▶ **EXERCISE BRIEF**:
Go through the lines below and retype each one exactly.

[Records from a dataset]

· · ·

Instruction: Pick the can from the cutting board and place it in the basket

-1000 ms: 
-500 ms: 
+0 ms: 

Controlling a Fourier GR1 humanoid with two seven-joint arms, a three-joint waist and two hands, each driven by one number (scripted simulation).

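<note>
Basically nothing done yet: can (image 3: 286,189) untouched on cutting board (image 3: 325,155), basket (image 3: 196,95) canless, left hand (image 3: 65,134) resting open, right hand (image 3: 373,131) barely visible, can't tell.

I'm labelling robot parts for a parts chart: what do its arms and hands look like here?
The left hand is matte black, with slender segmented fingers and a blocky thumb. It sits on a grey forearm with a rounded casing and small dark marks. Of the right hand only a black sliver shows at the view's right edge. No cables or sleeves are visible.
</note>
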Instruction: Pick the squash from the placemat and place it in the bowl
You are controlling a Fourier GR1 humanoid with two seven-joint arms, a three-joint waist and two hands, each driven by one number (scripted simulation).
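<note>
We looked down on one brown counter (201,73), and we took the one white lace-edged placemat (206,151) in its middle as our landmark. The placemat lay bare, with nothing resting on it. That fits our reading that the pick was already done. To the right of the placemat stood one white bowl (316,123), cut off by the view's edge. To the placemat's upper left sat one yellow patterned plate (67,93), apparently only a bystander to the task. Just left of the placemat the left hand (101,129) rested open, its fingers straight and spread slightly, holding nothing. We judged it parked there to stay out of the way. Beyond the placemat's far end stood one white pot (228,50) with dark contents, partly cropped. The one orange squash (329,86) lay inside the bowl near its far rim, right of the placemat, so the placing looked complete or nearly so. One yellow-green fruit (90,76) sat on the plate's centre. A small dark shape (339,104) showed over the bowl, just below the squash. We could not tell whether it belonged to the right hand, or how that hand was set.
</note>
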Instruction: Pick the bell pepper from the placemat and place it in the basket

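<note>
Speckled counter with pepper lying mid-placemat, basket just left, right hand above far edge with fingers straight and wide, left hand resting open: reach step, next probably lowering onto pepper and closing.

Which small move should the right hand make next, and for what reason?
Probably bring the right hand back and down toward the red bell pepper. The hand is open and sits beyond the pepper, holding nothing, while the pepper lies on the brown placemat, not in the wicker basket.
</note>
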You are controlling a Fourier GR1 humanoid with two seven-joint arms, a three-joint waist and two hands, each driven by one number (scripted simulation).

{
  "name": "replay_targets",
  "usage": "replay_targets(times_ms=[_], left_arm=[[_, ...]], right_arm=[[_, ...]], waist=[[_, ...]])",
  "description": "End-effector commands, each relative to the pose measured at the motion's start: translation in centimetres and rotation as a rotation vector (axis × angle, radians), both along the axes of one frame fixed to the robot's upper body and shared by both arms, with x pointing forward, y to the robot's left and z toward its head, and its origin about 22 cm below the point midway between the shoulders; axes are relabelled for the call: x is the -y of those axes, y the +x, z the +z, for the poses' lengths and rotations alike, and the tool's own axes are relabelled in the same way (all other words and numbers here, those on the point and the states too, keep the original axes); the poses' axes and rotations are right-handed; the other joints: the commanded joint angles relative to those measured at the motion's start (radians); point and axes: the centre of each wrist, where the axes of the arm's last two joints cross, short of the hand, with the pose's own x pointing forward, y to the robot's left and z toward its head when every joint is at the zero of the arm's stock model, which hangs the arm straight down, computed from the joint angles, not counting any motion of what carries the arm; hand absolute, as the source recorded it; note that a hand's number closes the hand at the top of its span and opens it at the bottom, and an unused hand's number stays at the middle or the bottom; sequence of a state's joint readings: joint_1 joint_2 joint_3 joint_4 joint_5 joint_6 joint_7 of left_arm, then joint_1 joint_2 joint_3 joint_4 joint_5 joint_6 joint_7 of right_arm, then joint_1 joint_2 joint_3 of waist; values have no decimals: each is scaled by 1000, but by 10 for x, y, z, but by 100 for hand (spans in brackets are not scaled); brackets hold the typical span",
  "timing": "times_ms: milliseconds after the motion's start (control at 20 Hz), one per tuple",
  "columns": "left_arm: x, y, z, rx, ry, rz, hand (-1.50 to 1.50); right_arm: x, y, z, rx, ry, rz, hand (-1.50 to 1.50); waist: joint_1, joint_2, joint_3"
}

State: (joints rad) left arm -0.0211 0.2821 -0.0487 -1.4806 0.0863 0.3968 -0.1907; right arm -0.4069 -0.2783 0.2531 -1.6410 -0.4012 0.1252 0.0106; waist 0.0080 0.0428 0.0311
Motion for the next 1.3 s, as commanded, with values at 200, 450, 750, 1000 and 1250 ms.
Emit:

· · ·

▶ **RESULT OF THIS EXERCISE**:
Instruction: Pick the can from the cutting board and place it in the basket

-1000 ms: 
-500 ms: 
+0 ms: 

Controlling a Fourier GR1 humanoid with two seven-joint arms, a three-joint waist and two hands, each driven by one number (scripted simulation).

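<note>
Basically nothing done yet: can (image 3: 286,189) untouched on cutting board (image 3: 325,155), basket (image 3: 196,95) canless, left hand (image 3: 65,134) resting open, right hand (image 3: 373,131) barely visible, can't tell.

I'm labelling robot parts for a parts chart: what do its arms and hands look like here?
The left hand is matte black, with slender segmented fingers and a blocky thumb. It sits on a grey forearm with a rounded casing and small dark marks. Of the right hand only a black sliver shows at the view's right edge. No cables or sleeves are visible.
</note>
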Instruction: Pick the squash from the placemat and place it in the bowl
You are controlling a Fourier GR1 humanoid with two seven-joint arms, a three-joint waist and two hands, each driven by one number (scripted simulation).
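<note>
We looked down on one brown counter (201,73), and we took the one white lace-edged placemat (206,151) in its middle as our landmark. The placemat lay bare, with nothing resting on it. That fits our reading that the pick was already done. To the right of the placemat stood one white bowl (316,123), cut off by the view's edge. To the placemat's upper left sat one yellow patterned plate (67,93), apparently only a bystander to the task. Just left of the placemat the left hand (101,129) rested open, its fingers straight and spread slightly, holding nothing. We judged it parked there to stay out of the way. Beyond the placemat's far end stood one white pot (228,50) with dark contents, partly cropped. The one orange squash (329,86) lay inside the bowl near its far rim, right of the placemat, so the placing looked complete or nearly so. One yellow-green fruit (90,76) sat on the plate's centre. A small dark shape (339,104) showed over the bowl, just below the squash. We could not tell whether it belonged to the right hand, or how that hand was set.
</note>
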Instruction: Pick the bell pepper from the placemat and place it in the basket

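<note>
Speckled counter with pepper lying mid-placemat, basket just left, right hand above far edge with fingers straight and wide, left hand resting open: reach step, next probably lowering onto pepper and closing.

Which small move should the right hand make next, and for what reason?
Probably bring the right hand back and down toward the red bell pepper. The hand is open and sits beyond the pepper, holding nothing, while the pepper lies on the brown placemat, not in the wicker basket.
</note>
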You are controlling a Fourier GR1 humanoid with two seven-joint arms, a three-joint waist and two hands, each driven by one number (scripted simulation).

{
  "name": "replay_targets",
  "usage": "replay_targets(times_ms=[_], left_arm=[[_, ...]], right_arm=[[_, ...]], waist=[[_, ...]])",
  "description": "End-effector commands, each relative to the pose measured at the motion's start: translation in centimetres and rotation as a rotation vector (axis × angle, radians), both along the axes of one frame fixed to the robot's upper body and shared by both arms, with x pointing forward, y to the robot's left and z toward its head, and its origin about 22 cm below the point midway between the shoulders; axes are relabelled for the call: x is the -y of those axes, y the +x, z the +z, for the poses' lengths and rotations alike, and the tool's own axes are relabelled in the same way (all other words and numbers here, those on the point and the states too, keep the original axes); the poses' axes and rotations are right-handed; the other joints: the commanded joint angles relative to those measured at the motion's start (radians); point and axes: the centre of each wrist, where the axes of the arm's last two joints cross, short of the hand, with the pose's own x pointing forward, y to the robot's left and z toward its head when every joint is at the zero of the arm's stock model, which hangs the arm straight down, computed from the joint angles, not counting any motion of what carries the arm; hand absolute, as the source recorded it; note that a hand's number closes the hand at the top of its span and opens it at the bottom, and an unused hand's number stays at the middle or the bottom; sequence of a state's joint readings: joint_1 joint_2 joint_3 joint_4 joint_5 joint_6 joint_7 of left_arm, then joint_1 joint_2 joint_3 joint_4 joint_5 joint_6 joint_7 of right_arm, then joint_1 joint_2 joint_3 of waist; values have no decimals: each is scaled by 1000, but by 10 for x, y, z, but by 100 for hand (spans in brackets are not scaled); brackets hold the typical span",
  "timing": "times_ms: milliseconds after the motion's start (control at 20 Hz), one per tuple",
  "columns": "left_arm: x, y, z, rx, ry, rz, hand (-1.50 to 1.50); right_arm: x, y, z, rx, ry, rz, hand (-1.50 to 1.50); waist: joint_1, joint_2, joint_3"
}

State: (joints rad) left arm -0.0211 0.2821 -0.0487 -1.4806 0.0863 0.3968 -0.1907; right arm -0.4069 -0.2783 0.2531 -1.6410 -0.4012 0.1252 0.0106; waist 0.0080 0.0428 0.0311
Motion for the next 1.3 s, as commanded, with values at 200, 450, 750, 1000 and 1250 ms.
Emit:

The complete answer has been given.